▸ **Assigned task**
In the listing below, find every line containing "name" and copy it out.

▸ **Material shown**
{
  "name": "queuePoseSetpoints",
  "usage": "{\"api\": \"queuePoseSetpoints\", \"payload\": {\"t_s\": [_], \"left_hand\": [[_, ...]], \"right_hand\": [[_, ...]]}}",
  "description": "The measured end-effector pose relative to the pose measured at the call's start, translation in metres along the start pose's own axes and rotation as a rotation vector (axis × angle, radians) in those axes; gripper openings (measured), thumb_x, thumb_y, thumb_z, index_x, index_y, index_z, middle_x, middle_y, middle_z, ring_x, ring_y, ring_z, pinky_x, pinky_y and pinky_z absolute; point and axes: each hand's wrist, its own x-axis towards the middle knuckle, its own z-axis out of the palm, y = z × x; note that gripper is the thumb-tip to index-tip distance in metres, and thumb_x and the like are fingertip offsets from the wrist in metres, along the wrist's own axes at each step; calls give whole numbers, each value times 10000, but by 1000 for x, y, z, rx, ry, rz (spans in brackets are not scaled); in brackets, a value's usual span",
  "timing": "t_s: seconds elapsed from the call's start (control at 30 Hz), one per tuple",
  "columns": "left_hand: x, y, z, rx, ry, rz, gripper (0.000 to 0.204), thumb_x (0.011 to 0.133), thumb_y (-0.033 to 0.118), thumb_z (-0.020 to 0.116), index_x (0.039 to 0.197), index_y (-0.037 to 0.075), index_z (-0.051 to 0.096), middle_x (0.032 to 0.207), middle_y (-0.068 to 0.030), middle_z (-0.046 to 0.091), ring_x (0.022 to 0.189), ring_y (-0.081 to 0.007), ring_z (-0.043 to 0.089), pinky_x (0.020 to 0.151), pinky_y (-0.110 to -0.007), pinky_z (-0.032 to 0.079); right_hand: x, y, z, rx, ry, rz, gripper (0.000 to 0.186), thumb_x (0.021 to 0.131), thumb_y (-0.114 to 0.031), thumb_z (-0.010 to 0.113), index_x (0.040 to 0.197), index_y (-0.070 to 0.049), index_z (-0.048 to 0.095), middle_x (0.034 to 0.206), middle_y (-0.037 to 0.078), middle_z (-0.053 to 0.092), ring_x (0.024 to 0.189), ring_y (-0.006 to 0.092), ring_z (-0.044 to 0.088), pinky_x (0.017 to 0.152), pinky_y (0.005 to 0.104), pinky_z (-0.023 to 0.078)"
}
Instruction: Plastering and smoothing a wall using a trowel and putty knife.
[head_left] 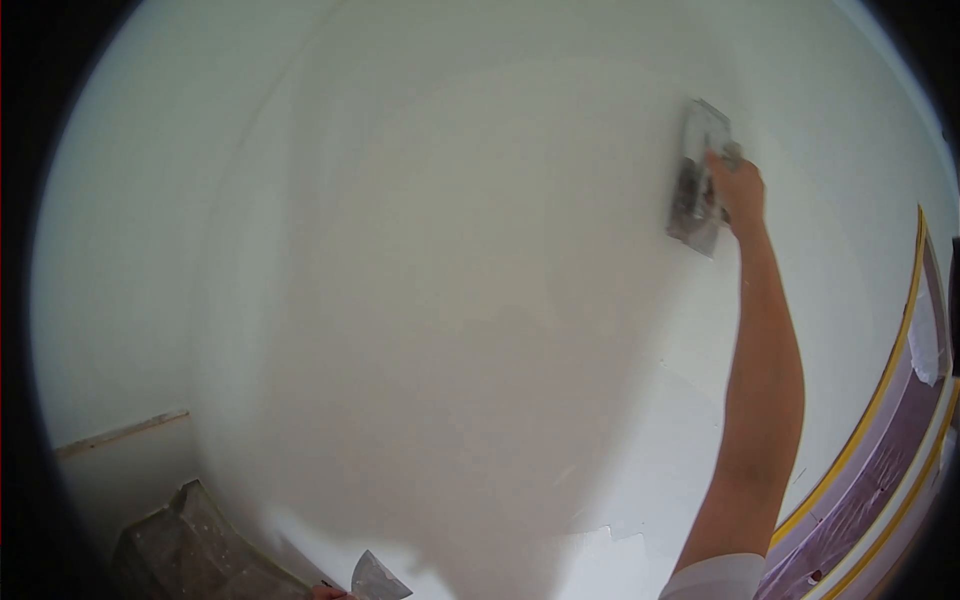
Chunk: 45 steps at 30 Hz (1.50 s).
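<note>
My right hand [742, 190] is closed round the handle of a rectangular plastering trowel [705, 225]. My right arm is stretched up, and the trowel stands nearly upright, its plate at the surface of the pale wall [450, 250]; motion blurs it a little. At the bottom edge only a few fingers of my left hand [328, 592] show, closed beside a grey, fan-shaped putty knife blade [380, 578]. The knife's handle is hidden by the hand and cut off by the frame.
A wall corner runs down the left, with a narrow ledge [120, 434] low there. Below it stands a dark, dusty covered object [195, 545]. On the right is a frame edged with yellow tape [880, 385] and purplish plastic sheeting [875, 490]. My shadow falls across the wall.
</note>
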Motion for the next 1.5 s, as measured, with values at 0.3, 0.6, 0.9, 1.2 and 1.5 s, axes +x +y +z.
{"api": "queuePoseSetpoints", "payload": {"t_s": [0.3,0.6,0.9,1.2,1.5], "left_hand": [[-38,-170,240,-108,275,114,278,944,306,548,868,52,634,674,-27,576,519,-109,494,466,-263,399],[-115,-265,556,-432,373,207,303,925,311,593,959,17,659,813,-68,663,585,-117,594,515,-260,476],[-293,-325,826,-633,562,157,270,906,274,624,916,7,660,773,-80,657,548,-140,593,490,-276,479],[-346,-290,917,-692,766,207,303,902,289,622,872,-11,645,682,-69,615,529,-143,572,474,-276,449],[-145,-121,825,-196,542,203,312,936,325,564,890,21,620,632,-55,564,515,-131,516,448,-276,386]], "right_hand": [[-92,40,-111,-4,-243,-97,447,816,-458,613,963,-39,666,992,177,671,950,346,641,780,430,520],[-178,127,-209,119,-461,-436,448,812,-436,625,945,-10,660,947,200,672,914,370,646,773,440,524],[-330,222,-331,240,-757,-678,297,825,-321,634,903,-35,661,939,152,669,874,331,655,742,429,527],[-481,304,-346,396,-1170,-544,325,835,-326,634,947,-21,634,941,162,668,874,345,652,767,423,518],[-480,582,-350,1815,-1026,809,213,855,-51,631,1060,-39,575,1019,81,637,933,196,631,813,346,522]]}}
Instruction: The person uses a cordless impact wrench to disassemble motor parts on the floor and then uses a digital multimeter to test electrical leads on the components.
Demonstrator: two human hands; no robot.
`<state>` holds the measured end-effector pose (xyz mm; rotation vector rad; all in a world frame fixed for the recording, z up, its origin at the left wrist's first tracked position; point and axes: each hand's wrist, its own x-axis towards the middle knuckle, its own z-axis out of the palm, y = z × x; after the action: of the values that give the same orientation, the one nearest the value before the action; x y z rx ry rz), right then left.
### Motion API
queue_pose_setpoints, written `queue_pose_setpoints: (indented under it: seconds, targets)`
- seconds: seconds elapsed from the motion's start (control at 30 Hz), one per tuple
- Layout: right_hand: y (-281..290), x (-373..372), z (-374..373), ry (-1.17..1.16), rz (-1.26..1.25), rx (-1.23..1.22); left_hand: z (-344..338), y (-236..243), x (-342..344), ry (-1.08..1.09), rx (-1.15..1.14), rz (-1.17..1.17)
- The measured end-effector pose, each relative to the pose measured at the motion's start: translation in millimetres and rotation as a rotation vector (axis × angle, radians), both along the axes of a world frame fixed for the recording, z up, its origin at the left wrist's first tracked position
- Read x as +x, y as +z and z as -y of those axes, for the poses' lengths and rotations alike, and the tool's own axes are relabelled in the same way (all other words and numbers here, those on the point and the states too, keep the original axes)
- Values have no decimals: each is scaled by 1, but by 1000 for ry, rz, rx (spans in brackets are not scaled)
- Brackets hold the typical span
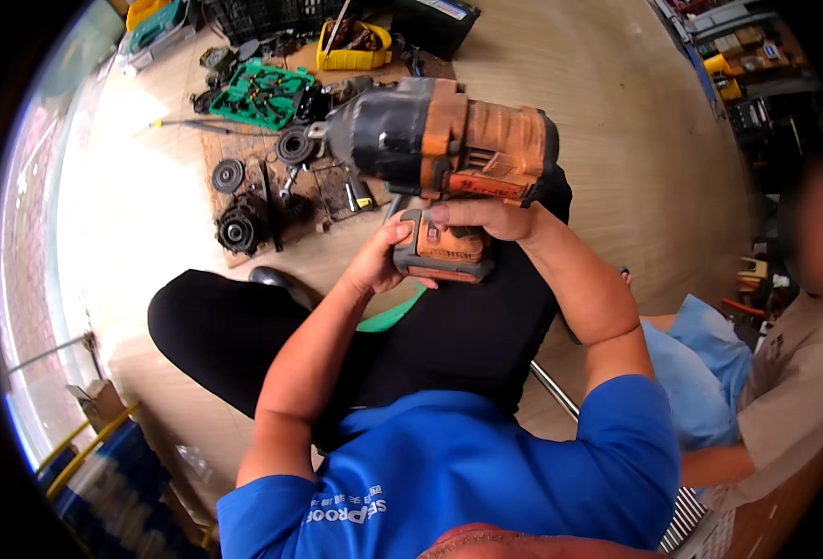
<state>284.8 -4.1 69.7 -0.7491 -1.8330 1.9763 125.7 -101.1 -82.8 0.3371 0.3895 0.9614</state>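
Above my lap I hold a worn orange and black cordless impact wrench, its square drive pointing left. My right hand is closed around its handle, just below the motor housing. On the battery pack at the tool's base my left hand is closed, thumb on its upper side and fingers partly hidden beneath. The battery sits against the foot of the handle; I cannot tell whether it is fully seated. Beyond the drive end, a round black pulley-like part lies on the board.
A greasy board on the floor carries a dark alternator-like part, another ring part and loose tools. Behind are a green tool case and a yellow bin. Another person sits close on my right.
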Motion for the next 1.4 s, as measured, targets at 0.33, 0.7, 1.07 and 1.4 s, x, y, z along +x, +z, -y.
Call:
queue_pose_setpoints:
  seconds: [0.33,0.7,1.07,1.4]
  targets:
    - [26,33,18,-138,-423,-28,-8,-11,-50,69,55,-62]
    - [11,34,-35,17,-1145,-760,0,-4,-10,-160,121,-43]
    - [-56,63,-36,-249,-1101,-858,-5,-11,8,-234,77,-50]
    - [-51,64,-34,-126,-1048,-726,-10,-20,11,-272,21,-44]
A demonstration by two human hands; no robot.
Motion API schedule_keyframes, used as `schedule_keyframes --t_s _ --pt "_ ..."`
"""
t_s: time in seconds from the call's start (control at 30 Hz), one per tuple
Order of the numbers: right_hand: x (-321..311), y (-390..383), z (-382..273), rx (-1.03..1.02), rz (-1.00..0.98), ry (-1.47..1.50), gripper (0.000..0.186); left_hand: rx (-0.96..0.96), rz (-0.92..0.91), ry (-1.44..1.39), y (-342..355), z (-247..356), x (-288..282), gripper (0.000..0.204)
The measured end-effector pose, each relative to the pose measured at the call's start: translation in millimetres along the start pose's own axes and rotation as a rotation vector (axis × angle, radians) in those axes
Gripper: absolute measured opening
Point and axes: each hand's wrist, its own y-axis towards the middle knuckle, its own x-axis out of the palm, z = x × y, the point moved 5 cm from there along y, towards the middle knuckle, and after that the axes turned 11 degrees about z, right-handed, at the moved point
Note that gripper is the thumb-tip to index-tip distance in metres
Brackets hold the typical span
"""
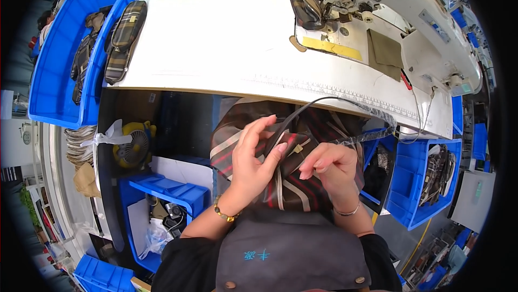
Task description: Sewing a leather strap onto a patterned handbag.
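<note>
In front of my body, my left hand [253,154] has its palm against a dark striped pouch [294,143], the edge between thumb and fingers. A small pale yellow tag shows on the pouch. From beside the left fingers a black strap [307,106] arches to the right, its far part wrapped in clear plastic [380,116]. My right hand [335,169] is at the pouch's right side, fingers curled and tips pressed together; whatever they pinch is too small to make out. Brown, red and cream striped fabric [232,124] lies under both hands, across my lap.
A sewing machine [410,6] stands at the table's right, a plaid pouch [306,3] by its needle. More plaid pouches [125,38] lie by the left blue bin [59,65]. Other blue bins [404,178] flank my lap. The white table edge [216,89] runs just beyond my hands.
</note>
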Motion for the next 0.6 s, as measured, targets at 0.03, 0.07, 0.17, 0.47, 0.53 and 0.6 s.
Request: schedule_keyframes --t_s 0.03,0.07,0.17,0.47,0.53,0.6 --pt "1.2 -2.8 -1.1 -0.026 -0.005 -0.053 0.003 0.115 0.021 0.088 0.9 6.7 -1.8 0.043" --pt "2.4 -4.7 -2.4 -0.052 -0.009 -0.107 0.004 0.229 0.042 0.176 1.7 12.8 -2.9 0.047" --pt "4.8 -4.9 -8.0 -0.095 -0.011 -0.153 0.004 0.435 0.014 0.295 6.1 25.6 -1.9 0.043" --pt "12.3 -1.5 -24.0 -0.289 -0.105 -0.384 0.006 0.723 -0.025 0.426 5.1 56.9 12.4 0.035" --pt "12.0 -0.9 -25.8 -0.317 -0.106 -0.389 0.007 0.725 -0.04 0.426 4.4 60.5 14.5 0.033" --pt "12.0 -1.9 -27.9 -0.375 -0.126 -0.454 0.006 0.729 -0.054 0.426 2.1 62.1 15.5 0.032"
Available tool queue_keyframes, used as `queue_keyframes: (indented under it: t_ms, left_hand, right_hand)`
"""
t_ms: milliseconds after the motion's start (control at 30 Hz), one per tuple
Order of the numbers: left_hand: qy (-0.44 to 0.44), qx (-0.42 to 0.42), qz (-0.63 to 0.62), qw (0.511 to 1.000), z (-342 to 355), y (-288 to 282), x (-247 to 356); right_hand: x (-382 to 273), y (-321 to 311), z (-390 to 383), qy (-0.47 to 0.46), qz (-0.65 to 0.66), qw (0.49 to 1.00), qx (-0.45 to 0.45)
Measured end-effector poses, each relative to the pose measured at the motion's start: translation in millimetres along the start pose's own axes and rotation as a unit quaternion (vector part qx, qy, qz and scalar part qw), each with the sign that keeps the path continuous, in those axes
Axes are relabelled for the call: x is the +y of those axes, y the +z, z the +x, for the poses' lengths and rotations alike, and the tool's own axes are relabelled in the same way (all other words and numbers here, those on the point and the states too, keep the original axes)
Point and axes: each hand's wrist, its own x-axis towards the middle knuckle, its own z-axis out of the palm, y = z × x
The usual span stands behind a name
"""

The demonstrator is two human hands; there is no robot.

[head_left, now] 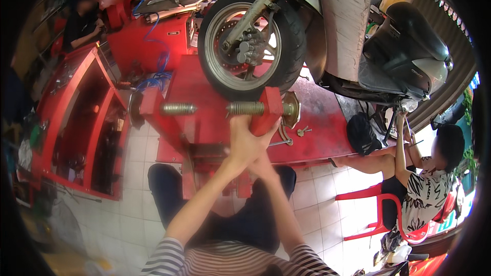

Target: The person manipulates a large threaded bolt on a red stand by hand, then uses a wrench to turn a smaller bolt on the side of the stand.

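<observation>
My left hand [246, 138] is wrapped on the red steel upright [271, 99] of a wheel clamp, just below its threaded bolt [244, 107]. My right hand [260, 161] is behind and below the left one, mostly hidden by it, so its fingers and what they touch cannot be made out. A second upright [156, 105] with another threaded bolt [178, 108] stands to the left. Beyond the clamp, a scooter's front wheel [212, 56] rests on a red lift platform [319, 133]. A wrench [280, 142] and keys [303, 132] lie right of my hands.
An open red cabinet [105, 128] stands left, near blue hose [156, 79] and a red box [158, 30]. At right, a co-worker [424, 189] on a red chair [381, 209] works under the scooter, by a black bag [362, 133]. Another person [79, 23] sits back left.
</observation>
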Motion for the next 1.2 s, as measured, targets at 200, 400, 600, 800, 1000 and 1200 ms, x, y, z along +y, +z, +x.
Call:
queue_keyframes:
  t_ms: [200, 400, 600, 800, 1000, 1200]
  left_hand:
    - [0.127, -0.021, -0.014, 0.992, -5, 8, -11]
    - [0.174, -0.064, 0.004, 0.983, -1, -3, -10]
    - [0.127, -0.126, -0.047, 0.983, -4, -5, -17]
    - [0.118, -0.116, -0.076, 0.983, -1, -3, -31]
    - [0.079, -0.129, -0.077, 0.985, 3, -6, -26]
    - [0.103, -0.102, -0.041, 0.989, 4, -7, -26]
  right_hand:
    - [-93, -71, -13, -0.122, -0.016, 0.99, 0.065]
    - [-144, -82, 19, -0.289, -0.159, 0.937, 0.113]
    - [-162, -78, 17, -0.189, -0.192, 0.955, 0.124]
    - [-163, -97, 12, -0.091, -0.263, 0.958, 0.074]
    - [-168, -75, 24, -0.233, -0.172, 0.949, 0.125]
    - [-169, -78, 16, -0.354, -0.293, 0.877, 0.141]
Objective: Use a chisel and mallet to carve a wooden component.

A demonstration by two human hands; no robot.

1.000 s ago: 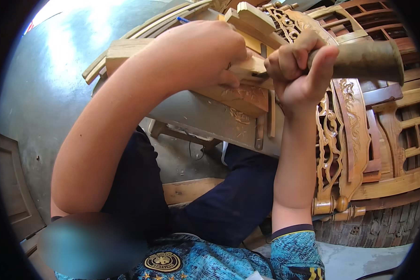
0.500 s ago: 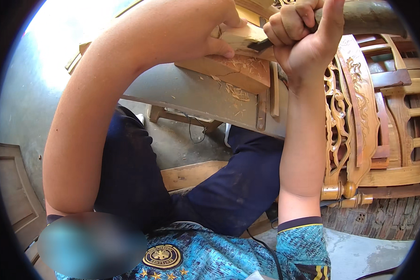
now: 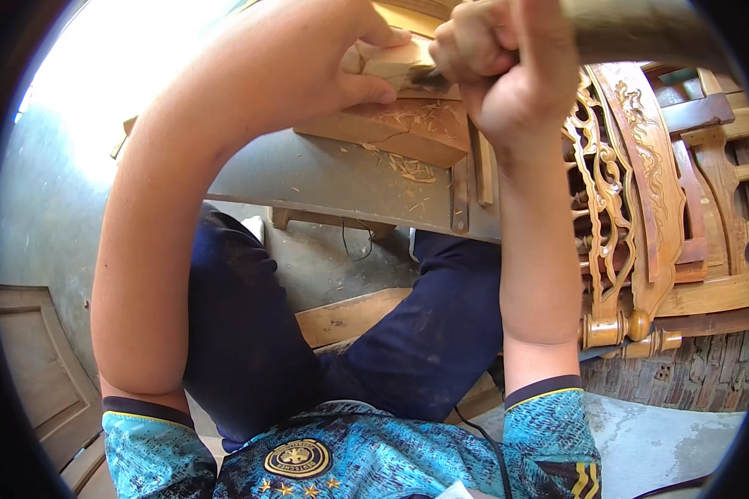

▸ **Solution for this exercise**
  "name": "queuePoseSetpoints",
The usual span stands behind a name

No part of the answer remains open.